By Group 4
StockTwits is a social network for investors and traders to share ideas and commentary in real-time. In this task, we want to webscrape the comments for the top 100 stocks in the healthcare industry in the S&P 500 index in the past three months. Since the comments are dynamic, we use Selenium to webscrape the comments. This post shows the main code first and then address some issues that may arise when using Selenium to webscrape dynamic website.
Import libraries
import pandas as pd
import requests
import re
import time
from selenium import webdriver
from selenium.webdriver.chrome.service import Service
from selenium.webdriver.common.by import By
import openpyxl
import multiprocessing
Get the list of symbols
symbol_data = pd.read_csv('D:\STUDY\hku fintech\M4 7036 Text Analytics and Natural Language Processing in Finance and Fintech\healthcare_top100.csv')

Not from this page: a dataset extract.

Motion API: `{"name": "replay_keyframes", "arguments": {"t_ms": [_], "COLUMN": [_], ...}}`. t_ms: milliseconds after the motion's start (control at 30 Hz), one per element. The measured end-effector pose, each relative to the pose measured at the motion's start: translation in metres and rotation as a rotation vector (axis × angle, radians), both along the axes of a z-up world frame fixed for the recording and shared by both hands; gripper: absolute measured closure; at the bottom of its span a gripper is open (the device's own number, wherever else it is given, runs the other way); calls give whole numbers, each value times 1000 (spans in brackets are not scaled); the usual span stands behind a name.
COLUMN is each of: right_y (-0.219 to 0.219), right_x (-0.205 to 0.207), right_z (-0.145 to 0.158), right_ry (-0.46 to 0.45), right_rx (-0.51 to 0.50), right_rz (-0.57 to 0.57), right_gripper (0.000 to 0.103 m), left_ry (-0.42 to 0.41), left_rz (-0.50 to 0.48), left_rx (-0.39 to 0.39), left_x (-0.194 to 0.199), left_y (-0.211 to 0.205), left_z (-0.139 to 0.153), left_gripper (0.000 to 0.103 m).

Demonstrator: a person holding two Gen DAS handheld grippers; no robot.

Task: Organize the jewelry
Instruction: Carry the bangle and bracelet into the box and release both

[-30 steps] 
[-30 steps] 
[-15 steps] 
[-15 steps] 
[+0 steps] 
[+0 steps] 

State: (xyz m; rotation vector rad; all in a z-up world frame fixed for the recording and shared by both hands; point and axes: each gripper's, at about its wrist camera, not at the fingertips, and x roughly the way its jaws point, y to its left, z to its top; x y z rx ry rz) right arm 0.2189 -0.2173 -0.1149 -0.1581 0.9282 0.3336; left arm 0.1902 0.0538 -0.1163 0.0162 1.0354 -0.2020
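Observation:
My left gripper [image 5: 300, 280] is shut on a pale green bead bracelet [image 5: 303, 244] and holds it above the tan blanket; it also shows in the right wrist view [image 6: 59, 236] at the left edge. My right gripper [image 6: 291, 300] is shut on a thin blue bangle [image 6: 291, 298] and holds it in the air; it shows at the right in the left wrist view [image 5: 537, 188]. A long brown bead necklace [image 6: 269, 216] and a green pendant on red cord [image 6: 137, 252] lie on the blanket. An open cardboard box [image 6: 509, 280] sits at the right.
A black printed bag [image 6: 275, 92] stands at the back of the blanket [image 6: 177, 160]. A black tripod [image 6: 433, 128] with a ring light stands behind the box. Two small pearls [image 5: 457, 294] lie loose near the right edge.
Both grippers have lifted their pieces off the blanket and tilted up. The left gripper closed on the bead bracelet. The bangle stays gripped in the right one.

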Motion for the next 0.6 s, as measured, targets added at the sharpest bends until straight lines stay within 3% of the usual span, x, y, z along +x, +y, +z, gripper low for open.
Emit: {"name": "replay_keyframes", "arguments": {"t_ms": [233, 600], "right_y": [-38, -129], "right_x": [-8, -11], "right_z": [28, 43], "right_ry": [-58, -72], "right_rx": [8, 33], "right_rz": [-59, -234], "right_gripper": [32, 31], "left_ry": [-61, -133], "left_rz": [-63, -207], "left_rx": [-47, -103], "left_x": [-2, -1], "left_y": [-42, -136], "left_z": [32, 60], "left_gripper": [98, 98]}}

symbol_list = list(symbol_data['symbol'])
name_List = list(symbol_data['name'])
data_path='D:\STUDY\hku fintech\M4 7036 Text Analytics and Natural Language Processing in Finance and Fintech\data4.xlsx'
Write to Excel
We store the data in an excel file in the following format:
Symbol | Time | Comment |
---|---|---|
A | 2021-11-30 23:59:59 | This is a comment |
We use openpyxl to write the data to an excel file.

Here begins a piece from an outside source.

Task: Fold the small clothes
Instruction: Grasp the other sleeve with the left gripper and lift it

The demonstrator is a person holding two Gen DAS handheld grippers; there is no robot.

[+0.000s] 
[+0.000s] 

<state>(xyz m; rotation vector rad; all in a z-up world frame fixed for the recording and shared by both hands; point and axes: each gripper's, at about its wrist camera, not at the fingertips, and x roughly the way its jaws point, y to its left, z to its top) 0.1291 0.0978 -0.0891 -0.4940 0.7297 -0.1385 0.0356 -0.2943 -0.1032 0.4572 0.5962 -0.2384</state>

def write_excel(path,value,list_title):
index=len(value)
workbook=openpyxl.load_workbook(path)
sheet=workbook['Sheet1']
for i in range(index):
sheet.append([list_title,value[i][0],value[i][1]])
workbook.save(path)
Main Process
The main process is to get the comments for each symbol. The url of the website is https://stocktwits.com/symbol/{symbol}, where {symbol} is the symbol of the stock. We use Selenium to webscrape the website. For each symbol, we get the time and the text of the comment. Then we store the data in a list and write the data to an excel file. Then we move to the next symbol until all the symbols are processed. If the time of the comment is later than the time we want, we stop the process. The code is shown below.
def process(symbol):
driver_path = r'D:\\STUDY\\selenium\\chromedriver.exe' # path to the chromedriver
option = webdriver.ChromeOptions() # create a ChromeOptions object
option.add_experimental_option("detach", True) # make the browser stay open
option.add_experimental_option('excludeSwitches', ['enable-logging']) # disable the warning
s = Service(driver_path) # create a Service object
browser = webdriver.Chrome(service=s,options=option) # create a Chrome object
browser.implicitly_wait(20)
index = 0
#for symbol in symbol_list[:3]:
url = f'https://stocktwits.com/symbol/{symbol}' # url of the website
browser.get(url)
time.sleep(1)
text_list = list()
a = 1 # count the number of comments retrieved in one page
i = 1 # count the number of comments retrieved in total
while True:
text1=list() # store the text of the comment
try: # find the time of the comment by XPATH
time_text = browser.find_element(By.XPATH,f'/html/body/div[2]/div/div[2]/div[2]/div[3]/div/div/div/div[3]/div/div/div[2]/div/div/div/div[6]/div[2]/div[1]/div/article[{i}]/div/div[1]/a/time').text
print(time_text)
except:
try: # if the element is not found, try the other possible XPATH
time_text = browser.find_element(By.XPATH,f'/html/body/div[2]/div/div[2]/div[2]/div[3]/div/div/div/div[3]/div/div/div[2]/div/div/div/div[6]/div[3]/div[1]/div/article[{i}]/div/div[1]/a/time').text
print(time_text)
except: # if the element is not found, print the index of the comment
print('time_text',i)
text1.append(time_text)
if time_text.startswith('Nov'): # if the comment is posted in November, stop the loop
print(i)
break
try: # find the text of the comment by XPATH
text = browser.find_element(By.XPATH,f'/html/body/div[2]/div/div[2]/div[2]/div[3]/div/div/div/div[3]/div/div/div[2]/div/div/div/div[6]/div[2]/div[1]/div/article[{i}]/div/div[3]/div[1]/div/div').text
text1.append(text)
text_list.append(text1)
except:
try: # if the element is not found, try the other possible XPATH
text = browser.find_element(By.XPATH,f'/html/body/div[2]/div/div[2]/div[2]/div[3]/div/div/div/div[3]/div/div/div[2]/div/div/div/div[6]/div[3]/div[1]/div/article[{i}]/div/div[3]/div[1]/div/div').text
text1.append(text)
text_list.append(text)
except: # if the element is not found, print the index of the comment
print('article',i)
i += 1
a += 1
if a == 15: # To load more comments, every 15 comments, scroll down the page
browser.execute_script("window.scrollTo(0,document.body.scrollHeight)")
time.sleep(0.1)
a = 1
write_excel(data_path,text_list,symbol) # write the data to an excel file
browser.close() # close the browser
Main function and time cost of the program
We use multiprocessing to run the program in parallel to speed up the process. The code is shown below.
def main():
pool=multiprocessing.Pool(processes=5)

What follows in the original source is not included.